# Judge orders cheater to pay $8.8 million



## TRy (Sep 14, 2011)

North Carolina judge ordered San Antonio resident Francisco Huizar III to pay $8.8 million to Keith King, the husband of the woman he cheated with under that state’s jilted spouse law. So proving cheating does matter if you live in North Carolina. Their was another such case in North Carolina where the award was $30 million, and that award won in appeal.
https://www.msn.com/en-us/lifestyle...-the-woman-he-cheated-with/ar-BBLh2A8?ocid=sf


----------



## Diana7 (Apr 19, 2016)

Crazy amount of money.


----------



## arbitrator (Feb 13, 2012)

TRy said:


> North Carolina judge ordered San Antonio resident Francisco Huizar III to pay $8.8 million to Keith King, the husband of the woman he cheated with under that state’s jilted spouse law. So proving cheating does matter if you live in North Carolina. Their was another such case in North Carolina where the award was $30 million, and that award won in appeal.
> https://www.msn.com/en-us/lifestyle...-the-woman-he-cheated-with/ar-BBLh2A8?ocid=sf


*Bankruptcy is the only possible remedy available, provided that the NC Statute agrees.*


----------



## Blondilocks (Jul 4, 2013)

Since the wife was so indispensable to the husband's business and was used to pimp his business, she may be entitled to a share of said business in the final decree.


----------



## AtMyEnd (Feb 20, 2017)

Makes me wish we had had moved to North Carolina years ago, lol


----------



## uhtred (Jun 22, 2016)

In a world where adultery is legal, I don't think suing for an affair makes sense. Just too many complexities. Possibilities of a setup etc.


----------



## TRy (Sep 14, 2011)

AtMyEnd said:


> Makes me wish we had had moved to North Carolina years ago, lol


 If your wife is cheating with a rich guy, come up with a reason to move to North Carolina before confronting, LOL.


----------



## ReformedHubby (Jan 9, 2013)

I don't expect anyone in this forum to agree, but I think this judgment is ridiculous. Losing half your stuff in a divorce is enough. Full disclosure...I was a serial wayward. But I'm fairly certain I would feel the same about the judgment anyway.


----------



## threelittlestars (Feb 18, 2016)

ReformedHubby said:


> I don't expect anyone in this forum to agree, but I think this judgment is ridiculous. Losing half your stuff in a divorce is enough. Full disclosure...I was a serial wayward. But I'm fairly certain I would feel the same about the judgment anyway.
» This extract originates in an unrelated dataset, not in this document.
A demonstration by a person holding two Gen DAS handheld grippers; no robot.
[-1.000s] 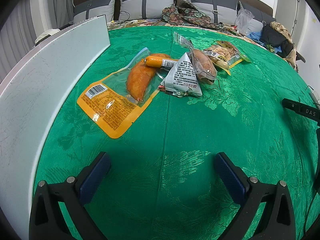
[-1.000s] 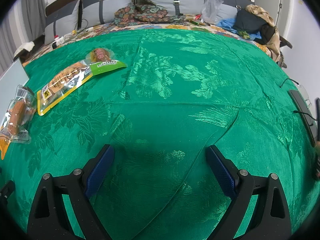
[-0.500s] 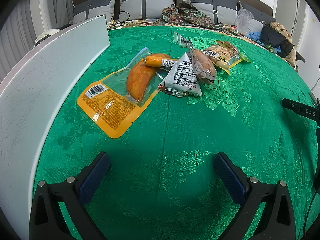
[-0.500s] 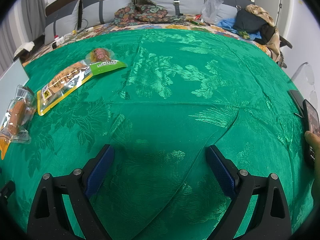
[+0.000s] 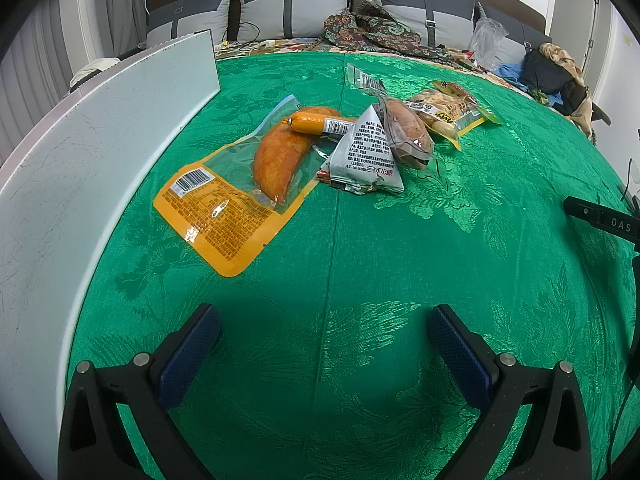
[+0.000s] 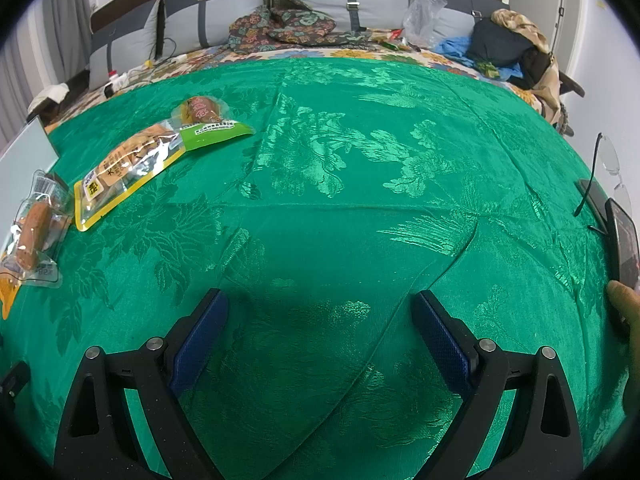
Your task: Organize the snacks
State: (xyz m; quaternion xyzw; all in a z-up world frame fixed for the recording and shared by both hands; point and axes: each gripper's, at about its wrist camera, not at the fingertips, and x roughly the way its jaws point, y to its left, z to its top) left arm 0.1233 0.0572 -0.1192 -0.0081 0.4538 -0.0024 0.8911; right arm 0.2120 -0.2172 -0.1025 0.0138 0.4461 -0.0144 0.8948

Haha...Losing half your stuff is I guess is fair when it comes to your spouse. But i dont see how a divorce in any way helps the other betrayed spouse. They deserve a pound of flesh for what YOU waywards do. Typical...still only think about what YOU lose.


----------



## TAMAT (Jun 20, 2015)

Considering how many lives and childrens lives are often wrecked by infidelity it is at least as lawsuit worthy as a car accident.

In the case of a car accident you can take some solace in the fact that it was an accident, but particularly in the case of serial cheaters the cheater is more like a habitual drunk driver who continues to kill people. 

There is a very good reason why Adultery used to be a crime in many states. Whats stolen by a cheater is usually much more than what a thief takes from you.


----------



## Jharp (Jun 8, 2018)

****ing awesome. I love to hear stories where the Other guy or girl gets whats coming to him.


----------



## PaulB (Jun 26, 2018)

You aren't held liable as the OM or OW unless it can be established that you interfered with a marriage that was stable prior to your pursuit of the spouse. That's how a legal commentator explained the case and the few states that have that law. (Obviously not verbatim)

I kind of like the law. Going after someone else's spouse is just a turd move. You are willingly playing a role in an expensive and messy transition in a family. You should get hit by some of the legal poop flinging too. 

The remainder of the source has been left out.